Andrzej also notes that on-device AI is becoming part of the OS. Windows Copilot+ PCs now include a small language model at the SDK level, and Android devices with Google Play Services have access to TensorFlow LiteRT for running compressed models locally. This means the line between cloud and local AI will continue to blur.
Deploying AI models on Azure
Azure AI Studio (now part of Azure AI Foundry) provides a model catalog with hundreds of options — GPT-4o and other OpenAI models, Microsoft’s Phi-3 family, Meta Llama in various sizes, Mistral, and community models from Hugging Face. Each model can be deployed in one of two ways.

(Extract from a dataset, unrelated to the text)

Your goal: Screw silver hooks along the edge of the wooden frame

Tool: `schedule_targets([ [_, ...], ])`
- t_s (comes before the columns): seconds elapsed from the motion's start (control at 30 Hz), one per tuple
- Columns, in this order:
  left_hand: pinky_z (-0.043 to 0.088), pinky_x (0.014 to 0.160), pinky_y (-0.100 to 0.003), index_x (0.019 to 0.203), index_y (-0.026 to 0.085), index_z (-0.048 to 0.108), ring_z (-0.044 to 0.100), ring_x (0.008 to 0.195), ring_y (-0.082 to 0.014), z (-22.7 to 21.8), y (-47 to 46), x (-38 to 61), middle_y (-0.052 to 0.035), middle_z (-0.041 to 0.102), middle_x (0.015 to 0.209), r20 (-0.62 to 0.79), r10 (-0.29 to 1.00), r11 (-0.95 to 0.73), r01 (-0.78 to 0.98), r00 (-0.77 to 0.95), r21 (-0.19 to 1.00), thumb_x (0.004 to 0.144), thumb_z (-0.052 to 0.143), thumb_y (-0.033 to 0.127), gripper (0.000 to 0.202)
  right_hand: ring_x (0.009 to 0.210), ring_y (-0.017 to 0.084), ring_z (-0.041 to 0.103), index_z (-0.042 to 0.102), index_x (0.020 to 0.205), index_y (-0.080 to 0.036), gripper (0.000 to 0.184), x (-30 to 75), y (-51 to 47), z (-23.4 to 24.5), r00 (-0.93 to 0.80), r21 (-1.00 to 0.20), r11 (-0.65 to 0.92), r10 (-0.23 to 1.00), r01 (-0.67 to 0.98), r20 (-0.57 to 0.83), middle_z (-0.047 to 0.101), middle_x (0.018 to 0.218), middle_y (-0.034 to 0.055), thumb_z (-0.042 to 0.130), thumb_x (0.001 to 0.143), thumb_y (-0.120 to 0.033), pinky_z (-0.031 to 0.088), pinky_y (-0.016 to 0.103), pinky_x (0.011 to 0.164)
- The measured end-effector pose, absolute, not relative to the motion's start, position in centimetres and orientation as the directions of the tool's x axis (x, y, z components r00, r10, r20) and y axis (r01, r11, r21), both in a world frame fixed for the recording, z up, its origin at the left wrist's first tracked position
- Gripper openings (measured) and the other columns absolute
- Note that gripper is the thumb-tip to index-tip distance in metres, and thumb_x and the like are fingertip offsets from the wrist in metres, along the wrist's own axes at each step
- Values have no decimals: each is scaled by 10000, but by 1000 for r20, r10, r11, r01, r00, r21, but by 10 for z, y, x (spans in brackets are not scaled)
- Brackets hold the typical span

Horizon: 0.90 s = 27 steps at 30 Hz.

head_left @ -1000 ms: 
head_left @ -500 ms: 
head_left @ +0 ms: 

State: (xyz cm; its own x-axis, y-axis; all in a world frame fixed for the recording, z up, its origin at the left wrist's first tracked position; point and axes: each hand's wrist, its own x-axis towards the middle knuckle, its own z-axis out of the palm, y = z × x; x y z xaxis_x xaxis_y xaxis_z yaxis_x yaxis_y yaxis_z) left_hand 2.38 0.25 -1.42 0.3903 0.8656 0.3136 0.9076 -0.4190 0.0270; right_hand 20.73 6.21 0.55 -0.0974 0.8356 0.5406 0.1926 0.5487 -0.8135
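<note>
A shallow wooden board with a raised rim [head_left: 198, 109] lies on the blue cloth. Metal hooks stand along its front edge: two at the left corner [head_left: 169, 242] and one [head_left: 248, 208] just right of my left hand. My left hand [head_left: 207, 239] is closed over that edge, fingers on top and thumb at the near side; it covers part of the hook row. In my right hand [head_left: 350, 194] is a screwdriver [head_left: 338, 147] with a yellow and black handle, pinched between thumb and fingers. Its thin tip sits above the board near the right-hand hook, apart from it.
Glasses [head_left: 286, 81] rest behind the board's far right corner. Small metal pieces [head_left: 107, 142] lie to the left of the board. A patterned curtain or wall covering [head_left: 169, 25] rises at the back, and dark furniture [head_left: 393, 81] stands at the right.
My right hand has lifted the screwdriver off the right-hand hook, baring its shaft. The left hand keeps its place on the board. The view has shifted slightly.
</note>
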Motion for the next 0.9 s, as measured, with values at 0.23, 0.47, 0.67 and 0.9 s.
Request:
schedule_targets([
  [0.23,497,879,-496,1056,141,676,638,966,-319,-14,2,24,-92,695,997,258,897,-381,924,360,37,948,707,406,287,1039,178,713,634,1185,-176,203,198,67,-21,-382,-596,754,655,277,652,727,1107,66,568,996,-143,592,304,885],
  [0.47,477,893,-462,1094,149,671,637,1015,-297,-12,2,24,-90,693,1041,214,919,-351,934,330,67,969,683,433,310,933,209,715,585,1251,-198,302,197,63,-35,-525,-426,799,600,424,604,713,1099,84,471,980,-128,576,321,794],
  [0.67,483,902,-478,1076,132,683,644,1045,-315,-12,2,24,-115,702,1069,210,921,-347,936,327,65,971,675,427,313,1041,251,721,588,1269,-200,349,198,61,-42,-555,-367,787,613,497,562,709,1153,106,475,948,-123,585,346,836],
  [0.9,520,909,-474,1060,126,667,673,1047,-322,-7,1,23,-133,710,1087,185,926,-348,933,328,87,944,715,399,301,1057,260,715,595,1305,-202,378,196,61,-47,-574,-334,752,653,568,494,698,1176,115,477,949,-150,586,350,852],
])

Serverless API (model as a service): The model is hosted by Microsoft. You call it via a REST endpoint and pay per token in a pay-as-you-go model. No VM to manage.
Hosted managed infrastructure: A dedicated virtual machine in your Azure subscription runs the model. You pay for the VM continuously regardless of usage. This option gives more control and is better suited to high-throughput workloads.

📖 Docs: Deploy models as serverless API deployments – Azure AI Foundry — step-by-step guide to deploying Llama, Mistral, Phi-3, and other catalog models as pay-per-token serverless endpoints.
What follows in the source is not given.